Bioinformatics Zen

Bioinformatics - a wide set of transferable skills

// Wed July 27 2011

Working in academia feels like a lifestyle rather than simply a job. I feel that being a researcher, in particular a bioinformatician, is part of my identity. I carry my research around in my head outside of working hours but at the same time I enjoy the autonomy and mastery of my work. Therefore if you become unhappy in academia, as thoughtfully described by Massimo Sandal, the decision to leave can be very difficult. The wrench of leaving a career that required the best of your twenties for post-graduate study will be painful. I think, however, once this decision has been made bioinformatics skills are eminently transferable to begin a new career.

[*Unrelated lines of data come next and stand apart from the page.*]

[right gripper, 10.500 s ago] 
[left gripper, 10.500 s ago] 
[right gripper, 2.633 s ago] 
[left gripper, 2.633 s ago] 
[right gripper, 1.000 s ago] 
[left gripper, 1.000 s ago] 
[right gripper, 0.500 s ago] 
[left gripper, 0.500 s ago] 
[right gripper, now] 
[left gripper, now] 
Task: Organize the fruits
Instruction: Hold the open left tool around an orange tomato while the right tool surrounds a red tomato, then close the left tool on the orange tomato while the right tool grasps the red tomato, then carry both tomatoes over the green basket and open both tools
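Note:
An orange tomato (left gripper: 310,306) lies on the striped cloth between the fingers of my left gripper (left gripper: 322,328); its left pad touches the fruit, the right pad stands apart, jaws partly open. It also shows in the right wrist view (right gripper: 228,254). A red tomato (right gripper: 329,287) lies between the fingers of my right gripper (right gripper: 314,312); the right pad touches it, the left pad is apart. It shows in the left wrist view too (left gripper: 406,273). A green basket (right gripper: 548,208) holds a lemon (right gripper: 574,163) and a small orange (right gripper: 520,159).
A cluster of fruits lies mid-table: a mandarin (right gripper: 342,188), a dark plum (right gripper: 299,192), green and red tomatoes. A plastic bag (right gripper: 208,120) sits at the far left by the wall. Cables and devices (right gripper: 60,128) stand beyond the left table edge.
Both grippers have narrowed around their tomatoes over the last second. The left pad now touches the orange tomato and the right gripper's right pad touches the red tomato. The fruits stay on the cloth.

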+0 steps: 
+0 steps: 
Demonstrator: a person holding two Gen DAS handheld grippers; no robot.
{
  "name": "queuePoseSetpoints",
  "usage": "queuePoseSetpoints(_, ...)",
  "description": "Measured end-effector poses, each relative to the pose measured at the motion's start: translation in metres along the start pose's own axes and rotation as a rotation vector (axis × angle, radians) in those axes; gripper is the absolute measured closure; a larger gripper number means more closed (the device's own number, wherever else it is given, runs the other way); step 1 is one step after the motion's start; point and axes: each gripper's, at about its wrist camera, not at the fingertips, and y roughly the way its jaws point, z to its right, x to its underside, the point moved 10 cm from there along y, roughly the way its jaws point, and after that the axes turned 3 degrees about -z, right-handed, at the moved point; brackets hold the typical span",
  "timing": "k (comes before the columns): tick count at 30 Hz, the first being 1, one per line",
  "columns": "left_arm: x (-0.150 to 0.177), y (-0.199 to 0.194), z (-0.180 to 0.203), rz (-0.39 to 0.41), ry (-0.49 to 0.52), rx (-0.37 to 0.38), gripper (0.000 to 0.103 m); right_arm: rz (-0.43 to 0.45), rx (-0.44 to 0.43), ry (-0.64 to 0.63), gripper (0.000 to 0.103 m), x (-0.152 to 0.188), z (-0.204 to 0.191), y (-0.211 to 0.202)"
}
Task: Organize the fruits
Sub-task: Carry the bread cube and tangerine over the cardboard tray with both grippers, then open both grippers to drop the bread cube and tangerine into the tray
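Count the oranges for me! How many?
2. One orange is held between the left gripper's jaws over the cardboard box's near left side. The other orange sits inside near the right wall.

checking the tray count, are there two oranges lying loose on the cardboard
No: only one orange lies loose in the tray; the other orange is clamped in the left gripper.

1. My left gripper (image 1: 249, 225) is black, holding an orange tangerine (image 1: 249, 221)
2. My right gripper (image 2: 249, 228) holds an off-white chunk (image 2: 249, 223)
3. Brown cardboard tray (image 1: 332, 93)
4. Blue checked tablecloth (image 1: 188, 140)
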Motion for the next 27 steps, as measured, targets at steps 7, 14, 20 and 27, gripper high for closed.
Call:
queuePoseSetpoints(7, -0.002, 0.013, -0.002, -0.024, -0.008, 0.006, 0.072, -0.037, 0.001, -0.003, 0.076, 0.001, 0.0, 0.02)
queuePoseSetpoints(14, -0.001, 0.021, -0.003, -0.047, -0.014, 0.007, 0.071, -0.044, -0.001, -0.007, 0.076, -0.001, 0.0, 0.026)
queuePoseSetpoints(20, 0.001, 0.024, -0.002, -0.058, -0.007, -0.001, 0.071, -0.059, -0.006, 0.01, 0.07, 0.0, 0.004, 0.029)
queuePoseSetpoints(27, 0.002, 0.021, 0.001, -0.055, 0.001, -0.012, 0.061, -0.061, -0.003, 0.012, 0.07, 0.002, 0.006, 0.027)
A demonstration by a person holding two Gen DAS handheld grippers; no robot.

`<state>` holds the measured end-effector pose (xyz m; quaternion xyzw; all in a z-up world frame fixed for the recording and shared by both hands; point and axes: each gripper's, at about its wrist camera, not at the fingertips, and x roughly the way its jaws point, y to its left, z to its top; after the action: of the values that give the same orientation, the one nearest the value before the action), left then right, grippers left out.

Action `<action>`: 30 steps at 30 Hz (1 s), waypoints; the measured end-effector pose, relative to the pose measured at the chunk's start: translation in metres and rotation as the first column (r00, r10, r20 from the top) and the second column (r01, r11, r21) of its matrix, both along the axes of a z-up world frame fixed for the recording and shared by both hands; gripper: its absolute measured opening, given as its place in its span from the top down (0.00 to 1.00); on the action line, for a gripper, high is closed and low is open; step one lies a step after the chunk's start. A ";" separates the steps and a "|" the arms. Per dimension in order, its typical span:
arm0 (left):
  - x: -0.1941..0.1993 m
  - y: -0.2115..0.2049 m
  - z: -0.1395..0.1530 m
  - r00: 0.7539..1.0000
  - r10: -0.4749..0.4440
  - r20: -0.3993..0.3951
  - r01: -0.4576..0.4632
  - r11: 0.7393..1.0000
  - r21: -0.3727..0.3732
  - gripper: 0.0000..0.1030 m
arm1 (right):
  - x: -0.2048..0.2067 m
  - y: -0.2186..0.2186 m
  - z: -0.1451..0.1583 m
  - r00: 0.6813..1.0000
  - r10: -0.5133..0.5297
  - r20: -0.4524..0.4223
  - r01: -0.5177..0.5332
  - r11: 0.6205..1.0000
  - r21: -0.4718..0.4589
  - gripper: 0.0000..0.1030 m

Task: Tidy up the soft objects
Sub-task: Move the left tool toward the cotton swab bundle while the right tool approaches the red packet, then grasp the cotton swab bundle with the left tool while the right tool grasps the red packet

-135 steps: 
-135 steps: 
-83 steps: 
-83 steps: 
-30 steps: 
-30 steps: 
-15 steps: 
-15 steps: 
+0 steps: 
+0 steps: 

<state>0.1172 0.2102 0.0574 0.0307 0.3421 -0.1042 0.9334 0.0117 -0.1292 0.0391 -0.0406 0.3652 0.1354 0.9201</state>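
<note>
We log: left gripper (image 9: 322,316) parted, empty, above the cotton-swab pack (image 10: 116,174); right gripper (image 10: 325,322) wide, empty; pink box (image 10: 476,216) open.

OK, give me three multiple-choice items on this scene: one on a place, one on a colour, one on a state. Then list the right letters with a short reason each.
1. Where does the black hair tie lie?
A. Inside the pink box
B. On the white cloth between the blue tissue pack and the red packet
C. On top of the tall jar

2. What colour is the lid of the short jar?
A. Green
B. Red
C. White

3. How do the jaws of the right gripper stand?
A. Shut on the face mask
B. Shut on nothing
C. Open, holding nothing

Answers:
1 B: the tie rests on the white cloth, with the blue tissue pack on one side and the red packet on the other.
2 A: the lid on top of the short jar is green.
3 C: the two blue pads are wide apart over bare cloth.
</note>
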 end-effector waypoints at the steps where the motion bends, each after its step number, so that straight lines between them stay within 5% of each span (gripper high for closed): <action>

Knowing how to program is often the first class a computational biologist is taught when coming from a biological background. Programming is a skill which you realise the worth once you have it. There is a great feeling of satisfaction when creating a piece of software with nothing but a text editor and an open-source programming language. Ruby programmers are very much in demand, and if you already know one language it's easy to learn a second.

A good way to improve as a programmer is to create and develop an open source project. Something to tinker with, try new software libraries or a different programming language. Furthermore an open source project shows that you can program and hopefully program well. Interesting companies may also tend to hire people based on such projects. Auxiliary skills such as test driven development, a version control system like git, or mastery of a customisable editor like vim can make you more productive as a developer. Working to add new skills that augment yourself as a bioinformatician are also the same skills that many companies looking for in programmers.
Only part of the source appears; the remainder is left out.